## TASK BRIEF
In the records below, find the line containing "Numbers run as" and the line containing "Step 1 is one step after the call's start"; please repeat exactly the lines from one to the other, both included, and nothing more.

=== Section Start ===

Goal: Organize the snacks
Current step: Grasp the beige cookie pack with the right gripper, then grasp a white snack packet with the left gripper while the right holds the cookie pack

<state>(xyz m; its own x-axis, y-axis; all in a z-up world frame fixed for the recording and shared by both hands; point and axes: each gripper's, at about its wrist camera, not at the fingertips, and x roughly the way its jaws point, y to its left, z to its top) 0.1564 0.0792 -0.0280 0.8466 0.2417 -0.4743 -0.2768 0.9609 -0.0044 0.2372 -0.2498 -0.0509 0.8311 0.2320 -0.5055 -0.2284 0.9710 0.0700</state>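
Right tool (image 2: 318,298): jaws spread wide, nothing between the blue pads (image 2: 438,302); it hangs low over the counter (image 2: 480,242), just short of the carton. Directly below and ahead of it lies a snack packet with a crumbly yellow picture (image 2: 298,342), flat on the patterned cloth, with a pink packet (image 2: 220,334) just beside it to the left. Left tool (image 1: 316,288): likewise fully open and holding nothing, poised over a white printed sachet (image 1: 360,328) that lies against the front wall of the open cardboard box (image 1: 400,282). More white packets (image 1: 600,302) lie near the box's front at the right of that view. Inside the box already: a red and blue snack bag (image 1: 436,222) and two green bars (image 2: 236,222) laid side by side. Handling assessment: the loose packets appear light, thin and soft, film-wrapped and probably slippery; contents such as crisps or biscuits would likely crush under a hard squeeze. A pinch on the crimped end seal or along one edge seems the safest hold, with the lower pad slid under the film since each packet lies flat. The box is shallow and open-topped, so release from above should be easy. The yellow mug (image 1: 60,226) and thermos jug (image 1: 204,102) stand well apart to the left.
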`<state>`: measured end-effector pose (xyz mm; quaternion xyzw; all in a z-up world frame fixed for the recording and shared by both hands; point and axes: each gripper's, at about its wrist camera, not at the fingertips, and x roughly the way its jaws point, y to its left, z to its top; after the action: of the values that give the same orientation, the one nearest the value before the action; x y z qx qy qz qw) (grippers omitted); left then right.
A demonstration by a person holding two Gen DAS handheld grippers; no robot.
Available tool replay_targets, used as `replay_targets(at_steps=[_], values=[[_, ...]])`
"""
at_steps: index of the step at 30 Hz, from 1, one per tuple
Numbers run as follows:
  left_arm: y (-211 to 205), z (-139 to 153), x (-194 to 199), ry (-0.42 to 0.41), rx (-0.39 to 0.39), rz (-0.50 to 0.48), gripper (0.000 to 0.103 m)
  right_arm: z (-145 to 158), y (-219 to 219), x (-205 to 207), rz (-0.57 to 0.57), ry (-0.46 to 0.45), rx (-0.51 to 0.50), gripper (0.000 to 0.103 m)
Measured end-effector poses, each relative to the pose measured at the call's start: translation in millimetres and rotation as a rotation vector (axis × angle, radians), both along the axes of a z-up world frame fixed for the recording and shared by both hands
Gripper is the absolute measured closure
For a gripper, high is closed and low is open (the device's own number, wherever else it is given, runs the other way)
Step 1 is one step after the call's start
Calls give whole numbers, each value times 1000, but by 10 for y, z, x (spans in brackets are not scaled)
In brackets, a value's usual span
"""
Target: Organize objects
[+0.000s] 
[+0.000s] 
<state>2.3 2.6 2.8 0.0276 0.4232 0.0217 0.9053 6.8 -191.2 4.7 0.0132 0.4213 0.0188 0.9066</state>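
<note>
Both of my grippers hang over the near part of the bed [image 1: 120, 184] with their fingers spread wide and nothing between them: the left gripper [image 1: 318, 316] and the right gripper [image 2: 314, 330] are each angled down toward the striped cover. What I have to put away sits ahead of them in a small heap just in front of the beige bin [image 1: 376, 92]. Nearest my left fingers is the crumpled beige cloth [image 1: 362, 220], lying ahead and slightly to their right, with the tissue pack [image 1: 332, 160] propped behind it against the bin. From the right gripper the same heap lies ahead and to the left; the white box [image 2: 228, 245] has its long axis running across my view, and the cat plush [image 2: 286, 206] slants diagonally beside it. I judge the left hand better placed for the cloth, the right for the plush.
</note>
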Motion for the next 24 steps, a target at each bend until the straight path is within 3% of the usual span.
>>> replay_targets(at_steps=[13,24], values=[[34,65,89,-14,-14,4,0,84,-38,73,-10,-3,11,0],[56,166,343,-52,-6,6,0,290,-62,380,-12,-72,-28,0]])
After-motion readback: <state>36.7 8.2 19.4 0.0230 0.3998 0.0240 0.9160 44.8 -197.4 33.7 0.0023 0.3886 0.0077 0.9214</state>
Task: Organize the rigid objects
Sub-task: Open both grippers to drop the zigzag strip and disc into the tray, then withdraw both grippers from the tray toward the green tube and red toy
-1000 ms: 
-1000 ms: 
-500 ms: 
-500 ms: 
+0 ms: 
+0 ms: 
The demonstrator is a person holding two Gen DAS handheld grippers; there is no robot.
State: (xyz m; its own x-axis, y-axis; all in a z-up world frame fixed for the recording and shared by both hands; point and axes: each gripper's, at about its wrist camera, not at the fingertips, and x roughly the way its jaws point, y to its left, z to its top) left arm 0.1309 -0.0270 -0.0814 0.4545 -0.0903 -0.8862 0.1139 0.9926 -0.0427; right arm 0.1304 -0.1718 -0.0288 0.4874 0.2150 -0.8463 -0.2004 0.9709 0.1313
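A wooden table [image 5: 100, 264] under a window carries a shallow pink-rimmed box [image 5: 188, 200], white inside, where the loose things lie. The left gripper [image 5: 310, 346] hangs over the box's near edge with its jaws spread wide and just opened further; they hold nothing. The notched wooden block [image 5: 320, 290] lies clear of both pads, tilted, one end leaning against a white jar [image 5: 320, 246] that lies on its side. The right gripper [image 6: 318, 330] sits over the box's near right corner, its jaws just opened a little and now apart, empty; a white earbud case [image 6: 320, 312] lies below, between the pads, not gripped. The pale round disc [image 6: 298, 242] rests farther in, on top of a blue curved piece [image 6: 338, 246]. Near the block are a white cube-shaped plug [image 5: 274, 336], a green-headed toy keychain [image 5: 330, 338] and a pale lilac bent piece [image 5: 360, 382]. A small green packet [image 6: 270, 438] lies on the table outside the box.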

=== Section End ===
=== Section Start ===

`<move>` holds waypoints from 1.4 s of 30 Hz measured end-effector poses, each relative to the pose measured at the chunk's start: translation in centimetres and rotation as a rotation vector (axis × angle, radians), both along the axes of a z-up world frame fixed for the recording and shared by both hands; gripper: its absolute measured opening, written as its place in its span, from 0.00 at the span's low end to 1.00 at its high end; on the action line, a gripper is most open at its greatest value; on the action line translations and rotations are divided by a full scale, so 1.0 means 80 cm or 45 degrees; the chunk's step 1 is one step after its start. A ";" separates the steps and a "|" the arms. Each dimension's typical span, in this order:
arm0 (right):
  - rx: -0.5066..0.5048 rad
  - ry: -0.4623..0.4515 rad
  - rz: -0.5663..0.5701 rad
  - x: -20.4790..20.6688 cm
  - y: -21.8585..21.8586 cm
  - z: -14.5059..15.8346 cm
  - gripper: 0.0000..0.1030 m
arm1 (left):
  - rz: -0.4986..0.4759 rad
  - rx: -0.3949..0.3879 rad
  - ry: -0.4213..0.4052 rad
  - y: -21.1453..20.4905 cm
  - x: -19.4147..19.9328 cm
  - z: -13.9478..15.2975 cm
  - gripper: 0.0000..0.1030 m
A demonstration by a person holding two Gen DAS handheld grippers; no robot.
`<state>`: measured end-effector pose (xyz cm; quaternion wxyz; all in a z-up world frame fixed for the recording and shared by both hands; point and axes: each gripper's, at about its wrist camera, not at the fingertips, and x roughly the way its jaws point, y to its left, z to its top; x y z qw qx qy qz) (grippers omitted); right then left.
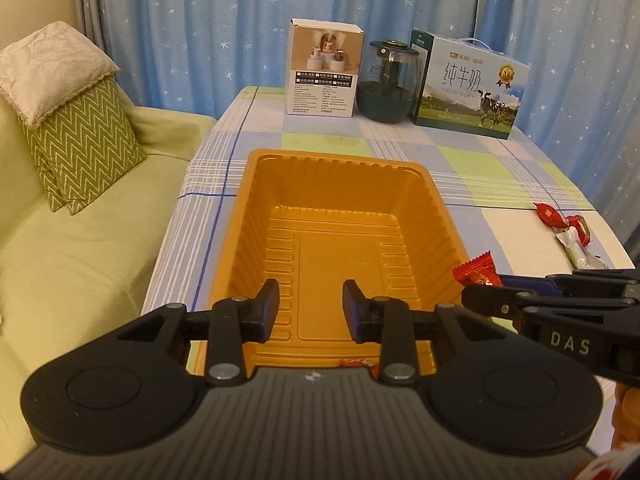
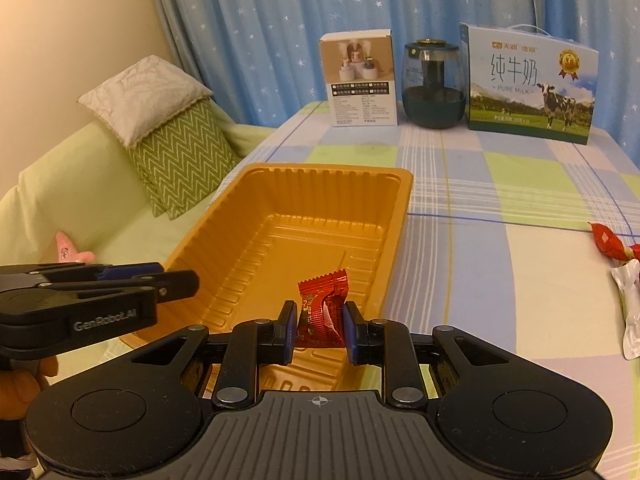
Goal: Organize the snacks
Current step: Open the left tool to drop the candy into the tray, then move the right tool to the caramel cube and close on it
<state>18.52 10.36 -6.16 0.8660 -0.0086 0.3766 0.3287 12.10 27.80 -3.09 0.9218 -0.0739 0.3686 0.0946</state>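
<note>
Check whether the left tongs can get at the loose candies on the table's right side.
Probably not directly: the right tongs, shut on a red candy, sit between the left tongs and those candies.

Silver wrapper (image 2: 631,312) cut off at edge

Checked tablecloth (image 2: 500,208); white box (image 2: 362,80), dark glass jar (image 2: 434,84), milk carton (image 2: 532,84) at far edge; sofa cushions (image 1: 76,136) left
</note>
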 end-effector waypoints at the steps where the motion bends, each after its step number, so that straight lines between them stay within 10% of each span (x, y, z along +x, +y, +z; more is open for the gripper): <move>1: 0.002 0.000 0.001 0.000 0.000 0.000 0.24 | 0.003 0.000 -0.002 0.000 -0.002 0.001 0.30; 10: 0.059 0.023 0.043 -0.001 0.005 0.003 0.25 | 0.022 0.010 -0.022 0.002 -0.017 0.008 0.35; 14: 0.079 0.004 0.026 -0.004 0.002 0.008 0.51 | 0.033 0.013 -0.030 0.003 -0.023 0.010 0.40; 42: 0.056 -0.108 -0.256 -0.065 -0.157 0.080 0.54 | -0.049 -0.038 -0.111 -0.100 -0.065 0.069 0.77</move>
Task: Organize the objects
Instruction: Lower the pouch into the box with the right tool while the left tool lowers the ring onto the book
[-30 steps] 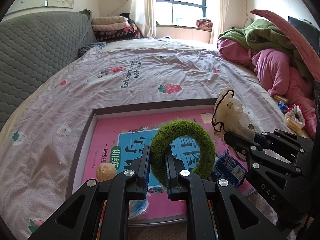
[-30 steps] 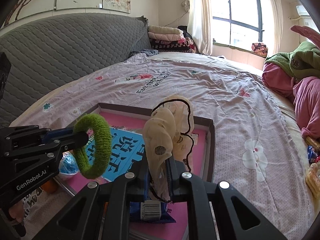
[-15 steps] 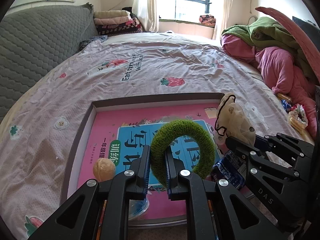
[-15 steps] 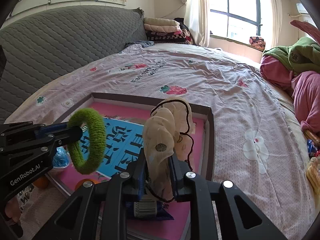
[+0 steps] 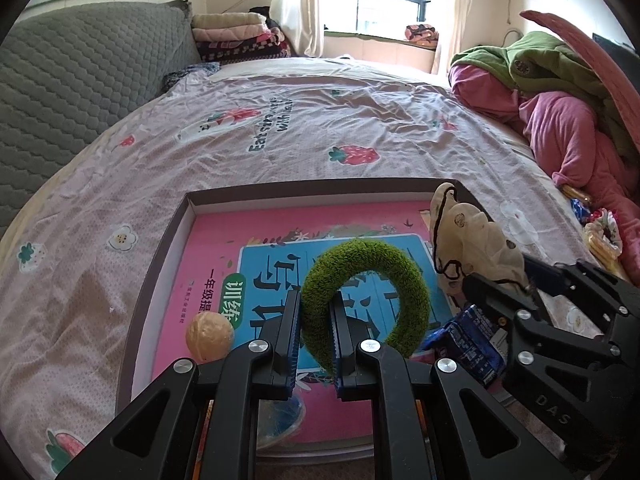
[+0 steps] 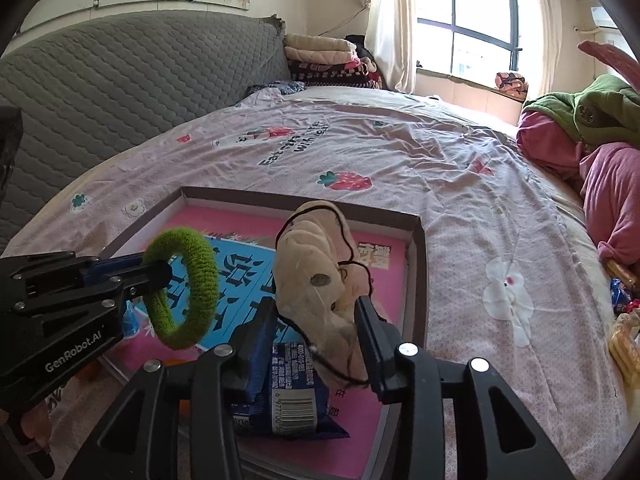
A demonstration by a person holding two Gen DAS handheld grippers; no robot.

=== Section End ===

## REPLY
Numbers run as follows:
  left_arm: y (-211 to 205), z (-139 to 153), x (-194 to 199), ry (-0.42 to 0.41), rx (-0.39 to 0.39), rz (-0.50 to 0.48), gripper (0.000 to 0.103 m)
  right_arm: z (-145 to 158), y (-219 to 219), x (-205 to 207), rz (-0.57 to 0.57), ry (-0.46 to 0.45), rx (-0.51 to 0.50), gripper (0.000 to 0.103 m)
Measured end-effector poses, each relative to the pose measured at the call's start: translation in millimetres and rotation as a rotation vector (axis × angle, radians), both along the axes of a z-up world frame fixed for the recording and shared by both hands
Gripper is the absolute measured closure
For a gripper, high is closed and low is open (the device's own number, wherever else it is given, runs the other way)
Step 1 is one step after the call's start

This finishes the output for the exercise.